Stumped

We had a lovely and dear friend from Virginia spend the night with us at Doright Manor on Friday. She and I stayed up late drinking wine and solving all the world’s problems, and I have to admit I had no time to ponder, let alone write, a blog post.

After our visitor left for further adventures along the coast on Saturday morning, I took a nap thinking perhaps a blog idea would come to my subconscious. Nope. When I awakened I noticed that Studly was out in his shop working on one of his motorcycles. I joined him, still hoping for some inspiration, but came up blank.

As I walked around the house, skirting hurricane debris, fallen leaves, and upended trees, trying my best to latch onto an idea, I finally came to the conclusion that I was stumped.

Completely and

utterly

stumped. Oh well. I’ll try again tomorrow.

Peace, people.

A History of Klutziness

Why is it that some folks are blessed with a natural grace and others, like me, are natural born klutzes? Is klutziness genetic? Or is it environmental? One thing’s for certain, klutziness is hazardous to one’s health.

I’ve fallen down stairs. I’ve fallen up stairs. I’ve slipped on wet bleachers and slid on my bottom from row eight all the way down to row one. I’ve fallen out of a bus and into the snow. In one week I slipped on ice two days in a row bruising my left knee on the first day and the right one on the second. I’ve fallen in various kitchens three or four times over the years.

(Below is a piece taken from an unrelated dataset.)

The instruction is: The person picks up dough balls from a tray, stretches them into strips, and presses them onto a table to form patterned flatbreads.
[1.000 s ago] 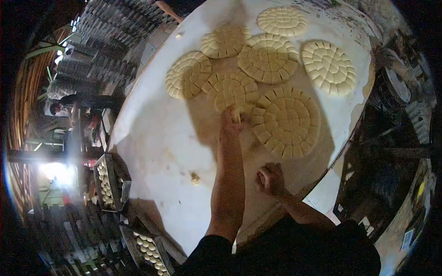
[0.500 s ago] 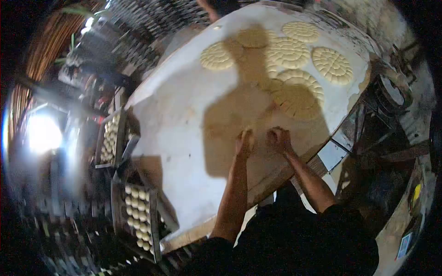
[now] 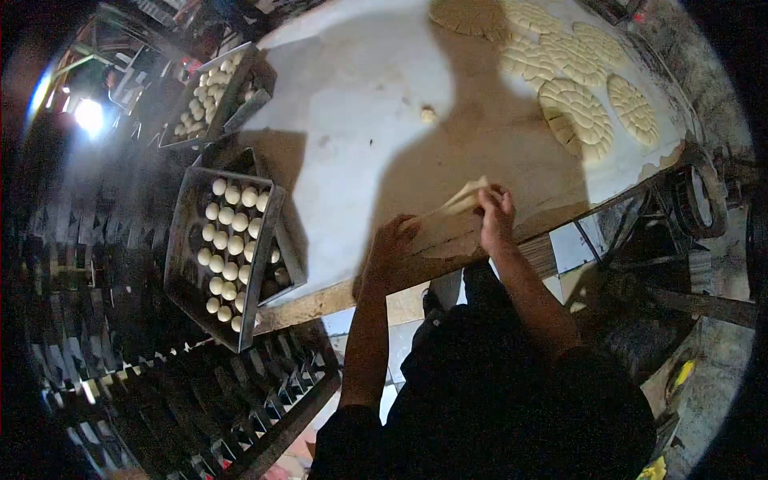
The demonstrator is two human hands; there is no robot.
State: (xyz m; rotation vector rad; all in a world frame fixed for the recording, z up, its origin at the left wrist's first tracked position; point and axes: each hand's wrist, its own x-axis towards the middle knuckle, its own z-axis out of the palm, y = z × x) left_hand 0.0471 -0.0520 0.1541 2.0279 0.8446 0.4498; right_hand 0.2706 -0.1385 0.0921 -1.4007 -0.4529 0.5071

Is it any wonder I dislike cooking?

As a kid I fell out of bed on a regular basis, and I’ve exited a tree ass first on occasion. Once I was knocked into the middle of a Tilt-a-Whirl carnival ride when the car I was exiting swung around and sent me sprawling. I hit my head on one of the support bars hard enough to see stars circling alรก Sylvester the cat.

I’d like to think I’m resilient, that I take a licking and keep on ticking. The truth is, I’m so astonished that so far none of my escapades have led to injury or even death that I can only assume I’ve been living a charmed, yet clumsy life. It’s a good thing I’m not a cat. If I were I’d be all out of lives.

Peace, people.

Here’s another of my favorite klutzy scenes. I give you Ross and the leather pants from Friends.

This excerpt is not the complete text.